SIRPNet BIO: ELWELL, TRUDY
US NAVY: ENLIST, WHITE PLAINS, NY
JUNE 1995
ASVAB SCORE: AFQT 97%
PHYSICAL: PASS
CAREER CLASSIFICATION: ANALYST
PRE-ENLIST INTERVIEW: ADDT’L TESTING—IQ 110
GREAT LAKES NAVAL TRAINING CENTER: REPORT SEPTEMBER 1995
A-SCHOOL: OFFICER’S CANDIDATE SCHOOL (OSC) NEWPORT, RI JANUARY 1996
COMMISSION: ENSIGN, JUNE 1996
ASSIGNED: NAVAL DIVING AND SALVAGE TRAINING CENTER (NDSTC) PANAMA CITY, FL JULY 1996
FLEET TRAINING: PEARL HARBOR, HI, OFFICE OF NAVAL INTELLIGENCE, CONTINGENCY OPERATIONS UNIT, APRIL 1997
PROMOTION: LIEUTENANT (GRADE) AUGUST 1999
ADVANCED TRAINING: NAVAL DIVING AND SALVAGE TRAINING CENTER (NDSTC) PANAMA CITY, FL APRIL 2000
SPECIALIZED TRAINING: JOINT INTELLIGENCE CENTER, BAHRAIN DECEMBER 2001
WOUNDED: IN ACTION, CITATION, MAY 2002
HOSPITALIZED: Portsmouth Naval Medical Center,
PSYCHIATRIC CENTER, AUGUST 2002
DISCHARGE: HONORABLE, OCTOBER 2002
Sixteen
I went to the Grand Excelsior and asked the desk to ring Tito’s apartment.
There was no answer.
“Any idea where I might find him?”
The droopy clerk knit his brow. “Tonight?”
“Yes.”
“Most nights you can find him at Benito’s.”
“Have you seen his wife today?”
“Who are you?”
“A friend.” I turned toward the doors. “Thanks.”
Benito’s was one of the few decent Italian restaurants on the Gold Coast.
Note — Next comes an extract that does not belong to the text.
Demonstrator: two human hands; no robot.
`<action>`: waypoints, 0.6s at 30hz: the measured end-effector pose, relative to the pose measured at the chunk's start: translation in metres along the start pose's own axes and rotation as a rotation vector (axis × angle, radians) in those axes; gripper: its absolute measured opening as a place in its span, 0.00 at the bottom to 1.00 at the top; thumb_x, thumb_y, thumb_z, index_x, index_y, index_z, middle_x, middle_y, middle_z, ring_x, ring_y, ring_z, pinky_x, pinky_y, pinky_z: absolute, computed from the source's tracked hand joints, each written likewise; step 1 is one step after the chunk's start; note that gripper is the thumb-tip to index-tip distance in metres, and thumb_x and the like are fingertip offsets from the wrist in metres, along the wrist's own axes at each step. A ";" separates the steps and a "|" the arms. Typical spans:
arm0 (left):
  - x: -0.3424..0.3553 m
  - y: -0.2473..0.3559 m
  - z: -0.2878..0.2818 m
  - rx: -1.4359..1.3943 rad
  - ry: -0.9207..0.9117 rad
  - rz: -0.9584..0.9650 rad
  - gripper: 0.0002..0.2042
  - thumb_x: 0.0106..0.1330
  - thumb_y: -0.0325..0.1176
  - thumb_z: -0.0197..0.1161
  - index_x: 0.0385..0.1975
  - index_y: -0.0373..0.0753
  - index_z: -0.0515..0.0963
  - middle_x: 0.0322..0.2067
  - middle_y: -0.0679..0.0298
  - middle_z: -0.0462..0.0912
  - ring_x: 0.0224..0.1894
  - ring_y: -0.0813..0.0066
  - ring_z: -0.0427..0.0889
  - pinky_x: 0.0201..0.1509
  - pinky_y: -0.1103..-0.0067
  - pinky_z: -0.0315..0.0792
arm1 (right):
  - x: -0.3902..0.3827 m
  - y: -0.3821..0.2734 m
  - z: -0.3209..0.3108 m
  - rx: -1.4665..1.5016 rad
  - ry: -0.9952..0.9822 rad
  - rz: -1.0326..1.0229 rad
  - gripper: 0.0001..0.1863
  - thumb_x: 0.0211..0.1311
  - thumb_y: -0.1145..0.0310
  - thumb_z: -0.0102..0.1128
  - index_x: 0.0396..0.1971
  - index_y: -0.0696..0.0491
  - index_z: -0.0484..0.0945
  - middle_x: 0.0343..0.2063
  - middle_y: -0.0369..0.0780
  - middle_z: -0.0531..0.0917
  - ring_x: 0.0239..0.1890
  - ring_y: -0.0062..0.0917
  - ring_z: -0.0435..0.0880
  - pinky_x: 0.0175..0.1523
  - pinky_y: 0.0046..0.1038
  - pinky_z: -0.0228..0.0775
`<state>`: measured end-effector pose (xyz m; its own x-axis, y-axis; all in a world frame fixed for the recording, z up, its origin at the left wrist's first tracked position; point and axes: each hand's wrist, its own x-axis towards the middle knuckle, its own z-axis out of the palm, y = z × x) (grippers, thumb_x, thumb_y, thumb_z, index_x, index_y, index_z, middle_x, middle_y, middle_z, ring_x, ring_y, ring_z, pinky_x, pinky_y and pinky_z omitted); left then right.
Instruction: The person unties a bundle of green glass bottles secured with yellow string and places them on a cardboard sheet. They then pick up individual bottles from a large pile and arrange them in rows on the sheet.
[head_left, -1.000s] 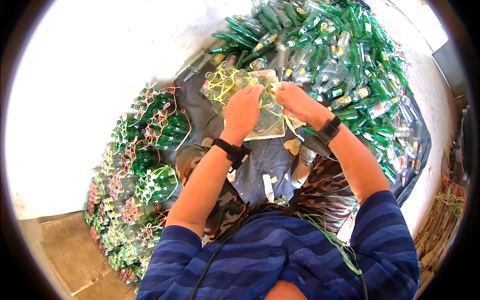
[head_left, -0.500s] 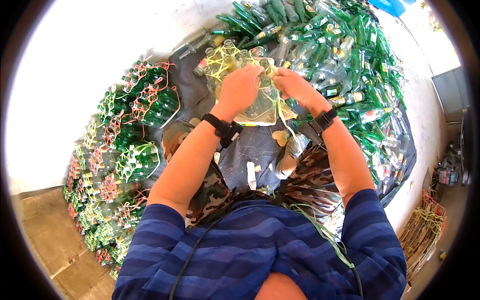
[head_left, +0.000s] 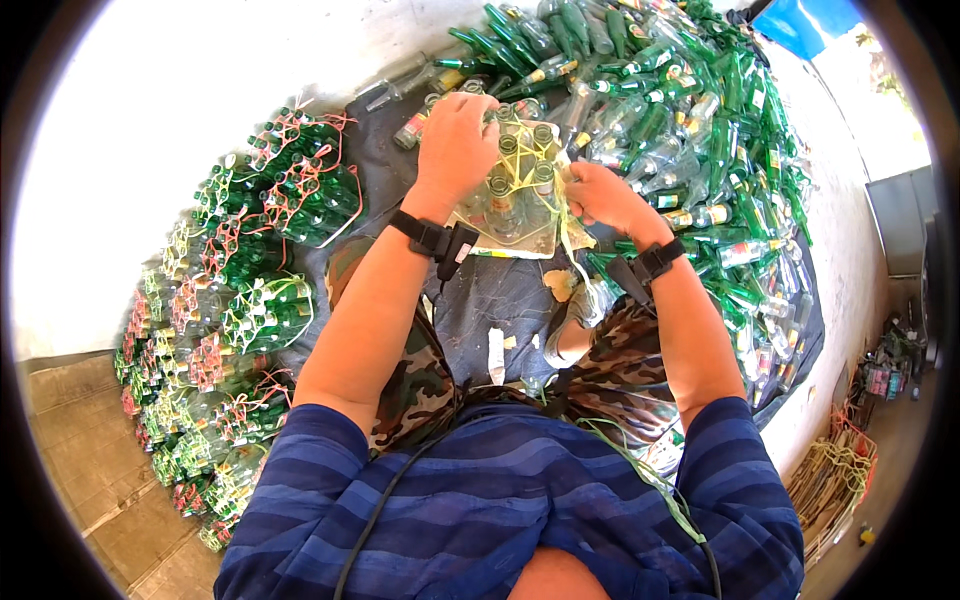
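Note:
A cluster of clear glass bottles (head_left: pixel 505 208) stands on a pale board (head_left: pixel 530 246), yellow strapping (head_left: pixel 515 160) crisscrossed round their necks. My left hand (head_left: pixel 455 145) is curled over the cluster's back left; its fingertips and what they grip are hard to make out. My right hand (head_left: pixel 597 192) is at the cluster's right side, fingers closed on a yellow strap whose loose length (head_left: pixel 567 235) hangs down past the board.
Strapped bottle bundles (head_left: pixel 270 315) line the left. Loose green and clear bottles (head_left: pixel 720 150) pile from the back round the right, on a dark sheet (head_left: pixel 455 330). My legs (head_left: pixel 620 355) flank the board. Cardboard (head_left: pixel 90 450) lies lower left, sticks (head_left: pixel 830 470) lower right.
My left hand has moved up and leftward to the cluster's far side, uncovering the front necks and strapping. My right hand has shifted slightly right with the strap. The view has also shifted.

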<state>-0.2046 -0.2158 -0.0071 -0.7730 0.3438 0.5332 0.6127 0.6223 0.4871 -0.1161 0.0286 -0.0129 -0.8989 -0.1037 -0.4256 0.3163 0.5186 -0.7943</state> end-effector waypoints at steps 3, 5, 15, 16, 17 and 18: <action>-0.002 -0.011 -0.002 -0.023 -0.158 -0.059 0.22 0.60 0.41 0.72 0.52 0.38 0.81 0.53 0.54 0.82 0.59 0.52 0.79 0.63 0.62 0.73 | 0.008 0.014 0.004 -0.121 -0.002 -0.066 0.11 0.67 0.66 0.55 0.38 0.60 0.78 0.28 0.45 0.84 0.27 0.36 0.83 0.35 0.34 0.75; -0.002 -0.013 -0.002 -0.017 -0.268 -0.095 0.29 0.57 0.46 0.75 0.56 0.37 0.79 0.58 0.53 0.79 0.63 0.51 0.76 0.67 0.61 0.70 | 0.013 0.026 0.003 -0.233 0.039 -0.153 0.12 0.66 0.66 0.56 0.38 0.62 0.77 0.32 0.51 0.85 0.34 0.45 0.84 0.41 0.40 0.76; -0.003 -0.010 -0.006 0.325 -0.451 -0.090 0.39 0.53 0.52 0.75 0.67 0.44 0.73 0.71 0.53 0.67 0.69 0.49 0.72 0.72 0.61 0.66 | 0.005 0.018 0.012 -0.650 0.192 -0.201 0.12 0.63 0.71 0.55 0.41 0.60 0.81 0.38 0.57 0.85 0.46 0.54 0.84 0.51 0.50 0.76; -0.002 -0.007 -0.006 0.380 -0.459 -0.080 0.38 0.53 0.52 0.75 0.66 0.45 0.73 0.71 0.53 0.67 0.69 0.49 0.72 0.71 0.61 0.66 | 0.004 0.018 0.012 -0.666 0.196 -0.188 0.11 0.62 0.71 0.55 0.41 0.60 0.81 0.38 0.57 0.85 0.46 0.54 0.85 0.51 0.50 0.76; 0.001 -0.004 -0.005 0.436 -0.497 -0.069 0.38 0.53 0.52 0.75 0.66 0.46 0.74 0.68 0.53 0.70 0.67 0.51 0.74 0.69 0.61 0.68 | 0.003 0.017 0.011 -0.681 0.200 -0.175 0.11 0.62 0.71 0.54 0.40 0.59 0.81 0.38 0.57 0.85 0.45 0.54 0.85 0.51 0.50 0.77; 0.006 0.001 -0.008 0.493 -0.533 -0.061 0.38 0.52 0.53 0.76 0.65 0.47 0.75 0.66 0.53 0.72 0.65 0.53 0.76 0.67 0.62 0.70 | 0.003 0.018 0.009 -0.684 0.201 -0.181 0.11 0.62 0.70 0.55 0.40 0.59 0.81 0.38 0.56 0.86 0.45 0.54 0.85 0.51 0.50 0.77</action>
<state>-0.2075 -0.2184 0.0019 -0.8555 0.5159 0.0449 0.5178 0.8527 0.0695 -0.1108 0.0300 -0.0327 -0.9781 -0.1143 -0.1742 -0.0428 0.9285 -0.3689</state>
It was on the first floor of a high-rise called the Galaxy, which was an early real estate anchor atop the Palisades that came complete with its own retail plaza, pharmacy, liquor store, restaurants, and movie theater. It was built when there was nowhere else to shop or eat close by. While it once had pretensions of glitz, the Galaxy—having been there since the beginning of time—had a mostly elderly population. An assisted-living facility had moved in across the street for easy transition. Almost everybody there seemed to own a dog, and while there were scooper laws in effect, the sidewalks and parapet around there stank of animal piss.